A.        The Prosecution Violated Dr. Weitzel’s Rights to Due Process and a Fair Trial by Failing to Disclose Exculpatory Evidence.

 

            “The overriding concern in cases involving prosecutorial nondisclosure of evidence which tends to exculpate the defendant is the defendant’s right to a fair trial.”  State v. Jarrell, 608 P.2d 218, 225 (Utah 1980).  As the Utah Supreme Court has explained:

In a criminal trial it is essential that evidence which tends to exonerate the defendant be aired as fully as that which tends to implicate him.  To that end, the State, in vigorously enforcing the laws, has a duty not only to secure appropriate convictions, but an even higher duty to see that justice is done.  

Id. at 225.  “The underlying concern is, of course, to make the judicial process a search for truth and not just an arena of competition between the prosecution and the defense.” Id. at 224. 

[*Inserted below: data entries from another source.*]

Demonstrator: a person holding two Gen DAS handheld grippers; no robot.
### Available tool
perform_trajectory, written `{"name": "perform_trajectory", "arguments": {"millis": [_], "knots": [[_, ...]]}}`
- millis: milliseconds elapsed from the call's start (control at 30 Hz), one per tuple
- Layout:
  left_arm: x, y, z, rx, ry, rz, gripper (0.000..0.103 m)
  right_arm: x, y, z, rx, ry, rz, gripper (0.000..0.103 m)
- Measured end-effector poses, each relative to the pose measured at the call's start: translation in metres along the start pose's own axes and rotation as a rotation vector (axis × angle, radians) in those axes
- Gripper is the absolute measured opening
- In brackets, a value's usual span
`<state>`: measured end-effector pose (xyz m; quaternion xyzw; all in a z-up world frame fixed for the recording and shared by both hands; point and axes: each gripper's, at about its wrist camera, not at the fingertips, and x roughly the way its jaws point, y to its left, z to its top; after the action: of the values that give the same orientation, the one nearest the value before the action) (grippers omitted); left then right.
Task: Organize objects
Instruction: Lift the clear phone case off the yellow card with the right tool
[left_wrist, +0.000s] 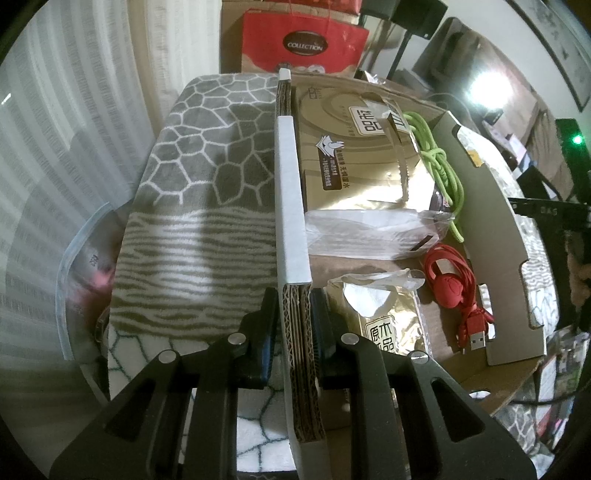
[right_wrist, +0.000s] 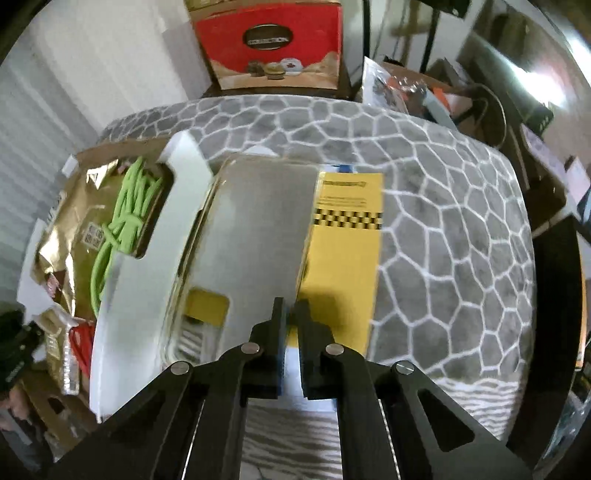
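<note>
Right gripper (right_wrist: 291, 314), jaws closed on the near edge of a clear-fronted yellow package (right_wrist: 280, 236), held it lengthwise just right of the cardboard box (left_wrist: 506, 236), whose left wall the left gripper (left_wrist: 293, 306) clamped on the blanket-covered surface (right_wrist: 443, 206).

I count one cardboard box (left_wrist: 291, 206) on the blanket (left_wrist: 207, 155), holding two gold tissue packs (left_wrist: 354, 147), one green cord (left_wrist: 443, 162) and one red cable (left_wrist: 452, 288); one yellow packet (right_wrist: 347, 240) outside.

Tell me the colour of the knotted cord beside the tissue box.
Lime green cord, clearest in the left wrist view.
</note>
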<state>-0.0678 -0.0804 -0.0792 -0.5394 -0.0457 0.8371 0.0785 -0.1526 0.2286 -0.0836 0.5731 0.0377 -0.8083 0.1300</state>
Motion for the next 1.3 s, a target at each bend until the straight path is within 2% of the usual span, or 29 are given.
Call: {"name": "perform_trajectory", "arguments": {"millis": [100, 233, 300, 333, 367, 400, 433, 467, 633, 800, 867, 900, 967, 1000, 1033, 1067, 1133, 1200, 1267, 1300], "knots": [[0.000, 0.000, 0.000, 0.000, 0.000, -0.001, 0.015, -0.005, -0.013, 0.000, -0.002, -0.002, -0.034, 0.003], [0.000, 0.000, 0.000, 0.000, 0.000, 0.001, 0.015, -0.014, -0.037, -0.001, 0.043, -0.014, -0.038, 0.003], [0.000, 0.000, 0.000, 0.000, 0.000, 0.000, 0.015, -0.020, -0.048, 0.000, 0.076, -0.023, -0.044, 0.009], [0.000, 0.000, 0.000, 0.000, 0.000, 0.000, 0.015, -0.023, -0.052, 0.000, 0.098, -0.028, -0.026, 0.018], [0.000, 0.000, 0.000, 0.000, 0.000, 0.000, 0.015, -0.025, -0.053, 0.001, 0.110, -0.033, 0.000, 0.032], [0.000, 0.000, 0.000, -0.001, 0.000, -0.001, 0.015, -0.028, -0.054, 0.002, 0.116, -0.040, 0.024, 0.069], [0.000, 0.000, 0.000, 0.000, 0.000, 0.000, 0.015, -0.032, -0.051, 0.002, 0.110, -0.062, 0.038, 0.091], [0.000, 0.000, 0.000, 0.000, 0.000, 0.000, 0.015, -0.035, -0.045, 0.003, 0.090, -0.086, 0.038, 0.093], [0.000, 0.000, 0.000, 0.002, 0.002, 0.002, 0.015, -0.022, -0.005, 0.006, -0.074, -0.069, -0.058, 0.093], [0.000, -0.001, -0.001, 0.002, 0.003, 0.001, 0.015, -0.001, 0.006, 0.002, -0.102, -0.031, -0.076, 0.092], [0.000, -0.001, -0.001, 0.001, 0.003, 0.001, 0.015, 0.005, 0.006, 0.001, -0.102, -0.020, -0.077, 0.089], [0.000, -0.001, -0.001, 0.001, 0.003, 0.000, 0.015, 0.008, 0.006, 0.001, -0.106, -0.020, -0.090, 0.081], [0.000, -0.001, -0.001, 0.000, 0.003, 0.000, 0.015, 0.008, 0.007, -0.001, -0.125, -0.033, -0.120, 0.074], [0.000, -0.001, -0.001, 0.000, 0.003, 0.000, 0.015, 0.006, 0.007, -0.002, -0.122, -0.036, -0.089, 0.025], [0.000, -0.001, -0.001, 0.001, 0.003, 0.002, 0.015, 0.004, 0.005, 0.000, -0.106, -0.029, -0.054, 0.006], [0.000, -0.001, -0.001, 0.002, 0.003, 0.002, 0.015, 0.001, 0.002, 0.001, -0.085, -0.022, -0.053, 0.004], [0.000, 0.000, -0.001, 0.002, 0.002, 0.001, 0.015, -0.005, -0.002, 0.004, -0.059, -0.029, -0.054, 0.010], [0.000, 0.000, -0.001, 0.000, 0.003, -0.002, 0.015, -0.009, -0.007, 0.006, -0.023, -0.026, -0.012, 0.014], [0.000, 0.000, -0.001, 0.000, 0.003, -0.005, 0.015, -0.012, -0.010, 0.006, -0.017, -0.031, -0.007, 0.024], [0.000, -0.001, -0.001, 0.000, 0.003, -0.005, 0.014, -0.012, -0.009, 0.005, -0.029, -0.037, -0.041, 0.035]]}}
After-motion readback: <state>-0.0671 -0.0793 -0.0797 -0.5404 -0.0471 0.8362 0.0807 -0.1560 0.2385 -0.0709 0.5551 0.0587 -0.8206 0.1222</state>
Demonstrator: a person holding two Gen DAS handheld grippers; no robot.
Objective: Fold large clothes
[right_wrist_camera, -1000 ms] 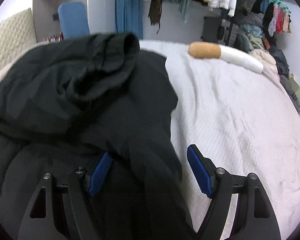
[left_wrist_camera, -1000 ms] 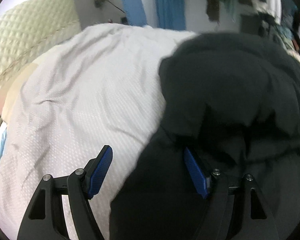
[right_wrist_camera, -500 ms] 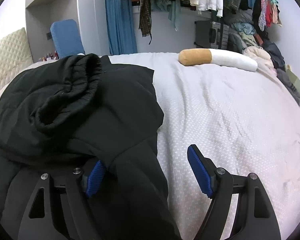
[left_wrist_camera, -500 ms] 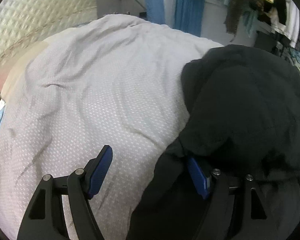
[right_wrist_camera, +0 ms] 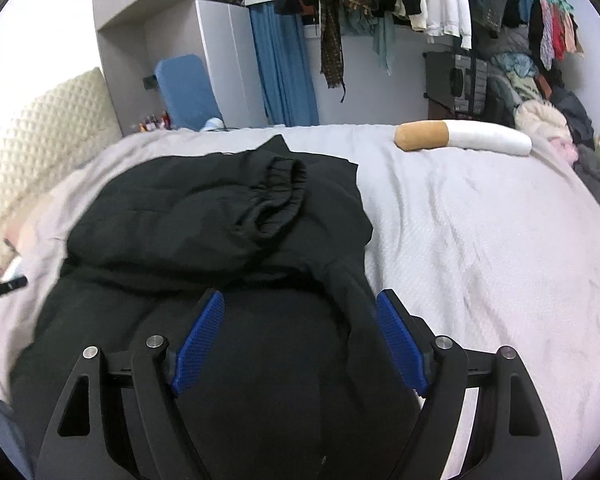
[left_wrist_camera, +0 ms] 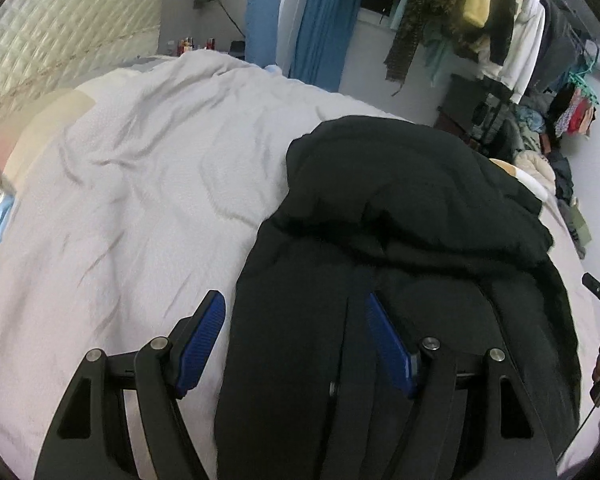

            The United States Supreme Court has specifically discussed the parameters of a prosecutor’s duty to disclose exculpatory evidence to the defense.  In  Brady v. Maryland, 373 U.S. 83 (1963), the Court imposed an affirmative duty on the prosecution to produce at the appropriate time requested evidence that is materially favorable to the accused.  See id. at 87.  It held that “the suppression by the prosecution of evidence favorable to an accused upon request violates due process where the evidence is material either to guilt or to punishment, irrespective of the good faith or bad faith of the prosecution.”  Id..  The Court’s reasoning was as follows:

Society wins not only when the guilty are convicted but when criminal trials are fair; our system of the administration of justice suffers when any accused is treated unfairly. . . . A prosecution that withholds evidence on demand of an accused which, if made available, would tend to exculpate him or reduce the penalty helps shape a trial that bears heavily on the defendant.  That casts the prosecutor in the role of an architect of a proceeding that does not comport to the standards of justice, even though, as in the present case, his action is not “the result of guile.” 

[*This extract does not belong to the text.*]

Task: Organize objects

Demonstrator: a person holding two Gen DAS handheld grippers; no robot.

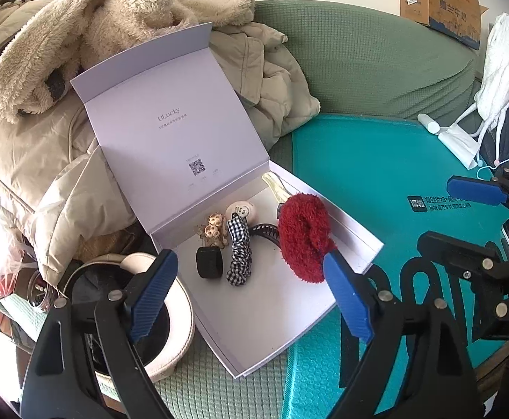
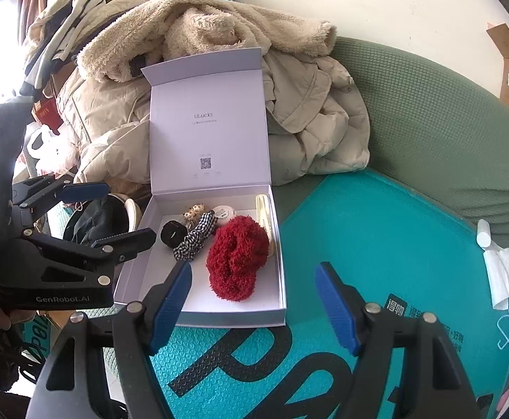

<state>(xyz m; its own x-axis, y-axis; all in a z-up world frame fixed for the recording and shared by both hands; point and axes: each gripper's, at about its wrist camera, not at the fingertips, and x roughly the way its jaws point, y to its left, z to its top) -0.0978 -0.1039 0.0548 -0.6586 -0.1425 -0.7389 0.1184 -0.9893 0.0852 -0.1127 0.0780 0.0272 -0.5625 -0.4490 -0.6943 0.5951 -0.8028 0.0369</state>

See Brady, 373 U.S. at 87-88.   

            In United States v. Agurs, 427 U.S. 97, 112 (1976), the U.S. Supreme Court held that certain exculpatory evidence must be disclosed even when it is not requested by the defense.  Such evidence must be disclosed if it “is so clearly supportive of a claim of innocence that it gives the prosecution notice of a duty to produce.”  See id. at 107.  The material question is whether “the omitted evidence creates a reasonable doubt that did not otherwise exist.”   Id. at 112.  Whether such evidence creates a reasonable doubt must be evaluated in light of the entire record:

If there is no reasonable doubt about guilt whether or not the additional evidence is considered, there is no justification for a new trial.  On the other hand, if the verdict is already of questionable validity, additional evidence of relatively minor importance might be sufficient to create a reasonable doubt.  

Id. at 112-13.  If the non-disclosed evidence is sufficient to have created the requisite doubt, a “constitutional error has been committed.”  Id. at 112.

            The U.S. Supreme Court further clarified the Brady rule in United States v. Bagley, 473 U.S. 667 (1985).  There, the U.S. Supreme Court considered  a prosecutor’s failure to disclose evidence that the defense might have used to impeach a government witness.  See id. at 676.  It held that both direct and impeachment evidence falls within the Brady rule.  See id..  The Court relied on the fact that impeachment evidence, when disclosed and used correctly, may make the difference between conviction and acquittal.  See id.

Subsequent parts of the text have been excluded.